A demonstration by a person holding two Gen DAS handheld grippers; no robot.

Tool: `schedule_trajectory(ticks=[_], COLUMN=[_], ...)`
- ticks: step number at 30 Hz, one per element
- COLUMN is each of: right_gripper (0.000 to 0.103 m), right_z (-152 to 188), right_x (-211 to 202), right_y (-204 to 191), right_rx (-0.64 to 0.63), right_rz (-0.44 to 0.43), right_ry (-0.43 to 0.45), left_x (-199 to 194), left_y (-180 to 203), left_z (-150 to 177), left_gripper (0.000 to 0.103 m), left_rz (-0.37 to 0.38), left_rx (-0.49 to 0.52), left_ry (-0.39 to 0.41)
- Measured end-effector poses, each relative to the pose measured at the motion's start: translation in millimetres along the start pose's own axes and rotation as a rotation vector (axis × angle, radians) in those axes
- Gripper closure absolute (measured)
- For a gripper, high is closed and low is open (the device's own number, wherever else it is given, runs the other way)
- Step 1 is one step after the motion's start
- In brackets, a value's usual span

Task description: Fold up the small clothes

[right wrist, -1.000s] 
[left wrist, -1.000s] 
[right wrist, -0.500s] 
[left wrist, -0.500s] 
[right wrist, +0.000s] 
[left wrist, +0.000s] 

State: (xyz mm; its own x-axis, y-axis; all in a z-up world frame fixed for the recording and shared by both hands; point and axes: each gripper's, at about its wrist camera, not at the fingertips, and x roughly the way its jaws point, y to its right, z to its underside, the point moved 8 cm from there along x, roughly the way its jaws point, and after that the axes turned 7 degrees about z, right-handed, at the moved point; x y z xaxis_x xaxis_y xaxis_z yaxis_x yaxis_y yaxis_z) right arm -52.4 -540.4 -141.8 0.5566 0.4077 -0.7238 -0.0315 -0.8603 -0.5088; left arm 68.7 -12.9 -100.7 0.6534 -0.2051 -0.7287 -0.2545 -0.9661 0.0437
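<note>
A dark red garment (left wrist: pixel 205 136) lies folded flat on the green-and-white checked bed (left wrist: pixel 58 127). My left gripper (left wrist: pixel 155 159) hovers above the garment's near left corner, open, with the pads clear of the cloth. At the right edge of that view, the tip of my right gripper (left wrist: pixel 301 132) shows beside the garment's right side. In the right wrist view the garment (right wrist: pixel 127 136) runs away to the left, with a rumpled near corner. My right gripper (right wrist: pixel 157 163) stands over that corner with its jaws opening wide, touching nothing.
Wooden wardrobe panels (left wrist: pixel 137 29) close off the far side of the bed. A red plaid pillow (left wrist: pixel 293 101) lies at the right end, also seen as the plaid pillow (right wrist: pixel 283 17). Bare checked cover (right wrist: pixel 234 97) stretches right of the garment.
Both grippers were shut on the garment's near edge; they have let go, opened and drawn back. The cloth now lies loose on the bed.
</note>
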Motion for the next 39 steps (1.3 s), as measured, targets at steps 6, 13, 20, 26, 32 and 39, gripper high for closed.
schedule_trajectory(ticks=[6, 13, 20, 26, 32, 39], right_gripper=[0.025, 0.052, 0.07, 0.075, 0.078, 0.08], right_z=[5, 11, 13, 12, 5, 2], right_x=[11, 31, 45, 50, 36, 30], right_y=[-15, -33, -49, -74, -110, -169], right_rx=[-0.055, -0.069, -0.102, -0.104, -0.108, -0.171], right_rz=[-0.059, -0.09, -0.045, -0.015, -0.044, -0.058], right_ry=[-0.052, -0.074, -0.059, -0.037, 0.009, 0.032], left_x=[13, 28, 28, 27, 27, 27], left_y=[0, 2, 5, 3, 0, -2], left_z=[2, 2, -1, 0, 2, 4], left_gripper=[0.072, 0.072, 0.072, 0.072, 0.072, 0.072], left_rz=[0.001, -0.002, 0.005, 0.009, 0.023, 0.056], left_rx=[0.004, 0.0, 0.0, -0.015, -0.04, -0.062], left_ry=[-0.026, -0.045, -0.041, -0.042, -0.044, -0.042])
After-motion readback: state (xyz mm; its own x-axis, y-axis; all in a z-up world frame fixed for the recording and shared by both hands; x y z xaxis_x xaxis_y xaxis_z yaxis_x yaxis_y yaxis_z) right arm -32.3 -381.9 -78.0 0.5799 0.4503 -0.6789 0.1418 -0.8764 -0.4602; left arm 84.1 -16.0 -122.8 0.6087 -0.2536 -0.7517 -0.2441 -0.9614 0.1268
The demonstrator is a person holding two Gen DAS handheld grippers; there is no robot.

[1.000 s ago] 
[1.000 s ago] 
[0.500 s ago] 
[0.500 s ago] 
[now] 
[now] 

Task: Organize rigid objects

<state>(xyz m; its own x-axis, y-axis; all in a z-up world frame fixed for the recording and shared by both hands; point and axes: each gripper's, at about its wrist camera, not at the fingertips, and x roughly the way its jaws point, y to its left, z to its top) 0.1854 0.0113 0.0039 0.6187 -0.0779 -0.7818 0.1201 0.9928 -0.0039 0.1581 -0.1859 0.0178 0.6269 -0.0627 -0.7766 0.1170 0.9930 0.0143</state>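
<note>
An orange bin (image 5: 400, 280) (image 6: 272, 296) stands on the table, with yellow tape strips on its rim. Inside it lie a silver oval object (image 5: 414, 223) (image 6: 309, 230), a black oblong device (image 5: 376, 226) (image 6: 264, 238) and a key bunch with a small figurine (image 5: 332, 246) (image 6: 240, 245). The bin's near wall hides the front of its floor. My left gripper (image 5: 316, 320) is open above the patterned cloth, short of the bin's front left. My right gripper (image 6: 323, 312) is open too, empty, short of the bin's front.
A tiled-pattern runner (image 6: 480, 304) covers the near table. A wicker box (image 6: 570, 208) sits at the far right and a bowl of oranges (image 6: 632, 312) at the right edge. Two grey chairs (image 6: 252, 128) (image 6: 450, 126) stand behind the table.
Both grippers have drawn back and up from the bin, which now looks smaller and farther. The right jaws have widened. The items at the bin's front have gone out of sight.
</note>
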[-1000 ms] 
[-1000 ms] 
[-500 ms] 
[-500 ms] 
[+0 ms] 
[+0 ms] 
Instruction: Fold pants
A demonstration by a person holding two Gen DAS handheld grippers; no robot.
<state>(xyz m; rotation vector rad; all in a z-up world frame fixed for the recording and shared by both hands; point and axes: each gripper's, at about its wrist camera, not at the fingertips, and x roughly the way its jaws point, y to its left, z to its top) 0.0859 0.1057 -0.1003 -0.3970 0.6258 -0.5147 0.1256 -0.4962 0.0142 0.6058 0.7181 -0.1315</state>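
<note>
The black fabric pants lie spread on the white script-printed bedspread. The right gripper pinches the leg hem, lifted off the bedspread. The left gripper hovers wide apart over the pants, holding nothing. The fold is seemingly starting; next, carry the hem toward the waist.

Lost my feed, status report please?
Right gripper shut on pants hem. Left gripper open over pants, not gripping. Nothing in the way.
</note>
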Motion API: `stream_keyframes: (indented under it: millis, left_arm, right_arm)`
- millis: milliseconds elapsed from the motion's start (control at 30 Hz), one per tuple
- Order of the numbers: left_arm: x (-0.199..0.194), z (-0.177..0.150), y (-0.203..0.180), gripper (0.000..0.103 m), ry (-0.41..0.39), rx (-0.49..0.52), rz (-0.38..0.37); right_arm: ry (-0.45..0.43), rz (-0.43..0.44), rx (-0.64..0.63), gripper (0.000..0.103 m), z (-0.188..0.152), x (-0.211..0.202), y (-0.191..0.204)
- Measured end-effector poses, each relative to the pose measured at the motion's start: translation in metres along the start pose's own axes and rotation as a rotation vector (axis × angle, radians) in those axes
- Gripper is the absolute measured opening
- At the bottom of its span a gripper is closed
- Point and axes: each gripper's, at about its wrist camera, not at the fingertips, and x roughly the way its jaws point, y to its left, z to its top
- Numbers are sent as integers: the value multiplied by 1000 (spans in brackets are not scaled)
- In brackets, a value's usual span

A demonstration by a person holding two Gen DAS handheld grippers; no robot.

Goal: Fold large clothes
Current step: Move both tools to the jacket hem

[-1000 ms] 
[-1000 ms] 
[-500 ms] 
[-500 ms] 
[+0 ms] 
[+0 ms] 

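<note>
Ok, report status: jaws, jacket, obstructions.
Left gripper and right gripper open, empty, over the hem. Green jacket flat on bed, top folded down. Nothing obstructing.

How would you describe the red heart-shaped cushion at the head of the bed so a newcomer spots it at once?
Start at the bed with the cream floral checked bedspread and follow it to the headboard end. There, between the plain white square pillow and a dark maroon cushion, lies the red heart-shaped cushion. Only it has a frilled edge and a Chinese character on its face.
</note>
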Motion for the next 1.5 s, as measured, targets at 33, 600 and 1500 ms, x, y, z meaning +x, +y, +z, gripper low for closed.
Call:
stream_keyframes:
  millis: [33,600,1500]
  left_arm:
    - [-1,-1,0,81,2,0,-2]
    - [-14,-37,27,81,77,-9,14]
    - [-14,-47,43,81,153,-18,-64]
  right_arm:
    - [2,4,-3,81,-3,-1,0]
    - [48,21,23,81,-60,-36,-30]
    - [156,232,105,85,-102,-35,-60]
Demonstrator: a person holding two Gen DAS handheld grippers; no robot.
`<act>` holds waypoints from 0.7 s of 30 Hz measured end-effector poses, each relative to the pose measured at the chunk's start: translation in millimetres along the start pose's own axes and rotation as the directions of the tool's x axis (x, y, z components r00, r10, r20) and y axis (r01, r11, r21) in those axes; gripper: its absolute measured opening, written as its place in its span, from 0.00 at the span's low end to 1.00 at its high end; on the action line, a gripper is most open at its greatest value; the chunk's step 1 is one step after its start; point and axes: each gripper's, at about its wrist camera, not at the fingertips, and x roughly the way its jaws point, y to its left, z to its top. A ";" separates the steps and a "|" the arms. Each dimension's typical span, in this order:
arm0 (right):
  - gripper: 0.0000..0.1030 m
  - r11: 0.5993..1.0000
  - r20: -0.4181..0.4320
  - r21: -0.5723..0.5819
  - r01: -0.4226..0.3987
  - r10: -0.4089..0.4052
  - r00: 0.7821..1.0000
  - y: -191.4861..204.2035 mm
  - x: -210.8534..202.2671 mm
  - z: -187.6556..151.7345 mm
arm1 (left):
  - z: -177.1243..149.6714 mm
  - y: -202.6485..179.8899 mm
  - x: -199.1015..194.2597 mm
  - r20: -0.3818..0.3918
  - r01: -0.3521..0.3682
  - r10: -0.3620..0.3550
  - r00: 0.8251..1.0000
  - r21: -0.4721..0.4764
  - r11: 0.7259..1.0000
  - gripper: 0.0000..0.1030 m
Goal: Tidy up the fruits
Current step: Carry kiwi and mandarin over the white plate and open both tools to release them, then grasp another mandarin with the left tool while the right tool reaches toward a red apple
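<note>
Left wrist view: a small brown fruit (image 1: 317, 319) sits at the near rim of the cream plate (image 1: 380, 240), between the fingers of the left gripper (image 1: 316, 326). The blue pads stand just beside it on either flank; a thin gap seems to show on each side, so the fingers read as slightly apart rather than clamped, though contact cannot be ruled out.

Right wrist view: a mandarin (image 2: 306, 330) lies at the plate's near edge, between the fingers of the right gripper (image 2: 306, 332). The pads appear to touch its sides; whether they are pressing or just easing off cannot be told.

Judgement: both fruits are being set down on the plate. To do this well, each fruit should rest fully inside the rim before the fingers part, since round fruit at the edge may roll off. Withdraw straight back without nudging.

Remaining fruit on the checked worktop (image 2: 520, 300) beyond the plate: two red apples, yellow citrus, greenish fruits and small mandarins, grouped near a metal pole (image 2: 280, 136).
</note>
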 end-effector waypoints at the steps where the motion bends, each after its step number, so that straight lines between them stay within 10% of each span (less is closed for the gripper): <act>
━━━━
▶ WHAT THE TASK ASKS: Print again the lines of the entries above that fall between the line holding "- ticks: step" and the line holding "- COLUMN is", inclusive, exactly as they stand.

▶ SOLUTION:
- ticks: step number at 30 Hz, one per element
- COLUMN is each of: right_gripper (0.000 to 0.103 m), right_z (-152 to 188), right_x (-211 to 202), right_y (-204 to 191), right_rx (-0.64 to 0.63), right_rz (-0.44 to 0.43), right_ry (-0.43 to 0.45), left_x (-199 to 194), left_y (-180 to 203), left_z (-150 to 177), left_gripper (0.000 to 0.103 m), left_rz (-0.37 to 0.38), left_rx (-0.49 to 0.52), left_ry (-0.39 to 0.41)

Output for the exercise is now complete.